▶ _EXERCISE REQUIREMENTS_: Every line of the data below that holds the string "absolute" needs to be reported.

▶ _DATA SEGMENT_:
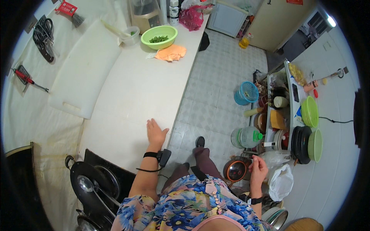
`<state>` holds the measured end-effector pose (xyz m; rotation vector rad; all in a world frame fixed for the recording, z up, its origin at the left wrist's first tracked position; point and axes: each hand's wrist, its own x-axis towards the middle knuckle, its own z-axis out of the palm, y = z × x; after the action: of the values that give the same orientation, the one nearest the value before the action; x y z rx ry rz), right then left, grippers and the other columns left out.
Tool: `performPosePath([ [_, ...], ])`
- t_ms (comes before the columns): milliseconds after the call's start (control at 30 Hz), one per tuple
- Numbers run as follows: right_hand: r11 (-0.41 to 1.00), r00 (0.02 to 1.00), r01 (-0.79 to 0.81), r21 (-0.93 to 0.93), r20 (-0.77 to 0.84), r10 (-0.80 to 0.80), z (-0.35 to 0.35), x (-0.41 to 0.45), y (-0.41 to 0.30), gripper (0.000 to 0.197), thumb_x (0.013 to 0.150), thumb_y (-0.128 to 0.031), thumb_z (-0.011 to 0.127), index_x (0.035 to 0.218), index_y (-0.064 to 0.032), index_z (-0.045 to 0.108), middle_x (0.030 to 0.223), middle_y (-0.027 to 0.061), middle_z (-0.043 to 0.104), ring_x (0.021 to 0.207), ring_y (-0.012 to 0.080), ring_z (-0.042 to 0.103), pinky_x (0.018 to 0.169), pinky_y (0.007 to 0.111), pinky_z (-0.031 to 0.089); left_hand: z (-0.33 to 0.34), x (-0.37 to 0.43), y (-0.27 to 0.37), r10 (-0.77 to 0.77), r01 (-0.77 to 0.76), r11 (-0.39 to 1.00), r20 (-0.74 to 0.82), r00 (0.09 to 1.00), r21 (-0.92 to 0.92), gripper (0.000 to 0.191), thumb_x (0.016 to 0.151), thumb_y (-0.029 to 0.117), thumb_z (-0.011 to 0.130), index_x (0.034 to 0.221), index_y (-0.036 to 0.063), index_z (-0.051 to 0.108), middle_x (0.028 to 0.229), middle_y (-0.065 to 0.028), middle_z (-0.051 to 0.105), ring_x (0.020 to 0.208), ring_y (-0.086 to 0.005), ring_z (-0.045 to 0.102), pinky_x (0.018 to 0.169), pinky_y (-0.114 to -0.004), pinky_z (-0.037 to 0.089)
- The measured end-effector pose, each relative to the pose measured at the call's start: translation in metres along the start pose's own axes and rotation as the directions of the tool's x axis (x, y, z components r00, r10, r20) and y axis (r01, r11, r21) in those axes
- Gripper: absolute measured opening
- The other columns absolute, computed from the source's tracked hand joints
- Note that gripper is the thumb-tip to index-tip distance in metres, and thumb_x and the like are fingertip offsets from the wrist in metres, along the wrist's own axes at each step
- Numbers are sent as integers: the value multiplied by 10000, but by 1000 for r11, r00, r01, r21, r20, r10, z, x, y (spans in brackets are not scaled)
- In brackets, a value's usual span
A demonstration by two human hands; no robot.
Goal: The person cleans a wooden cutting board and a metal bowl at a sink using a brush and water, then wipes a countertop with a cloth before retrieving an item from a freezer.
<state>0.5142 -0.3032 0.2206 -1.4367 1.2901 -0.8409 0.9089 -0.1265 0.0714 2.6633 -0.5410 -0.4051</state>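
My left hand (pixel 156 133) is over the white countertop (pixel 136 95) near its front edge, palm down with the fingers extended and the thumb apart. Nothing is in it, and whether it touches the surface cannot be told. Out to the right, my right hand (pixel 258 168) hangs with loosely bent fingers and no object visible in it. A white plastic bag (pixel 281 182) and a clear plastic bag (pixel 274 157) are beside it. Toward the far end of the counter, a light green basin (pixel 173 36) holds cut green vegetables (pixel 158 39), with an orange cloth (pixel 172 53) in front.
A white cutting board (pixel 83 69) leans against the left wall. A black wok (pixel 78 184) with ladles sits at lower left. On the right stand a loaded shelf rack (pixel 292 86), a blue basket (pixel 246 93), a large water bottle (pixel 245 137) and a glass-lidded pan (pixel 234 171).
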Motion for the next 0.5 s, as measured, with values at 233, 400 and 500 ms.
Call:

▶ _WRITTEN REPLY_:
- Gripper: absolute measured opening
- The other columns absolute, computed from the source's tracked hand joints

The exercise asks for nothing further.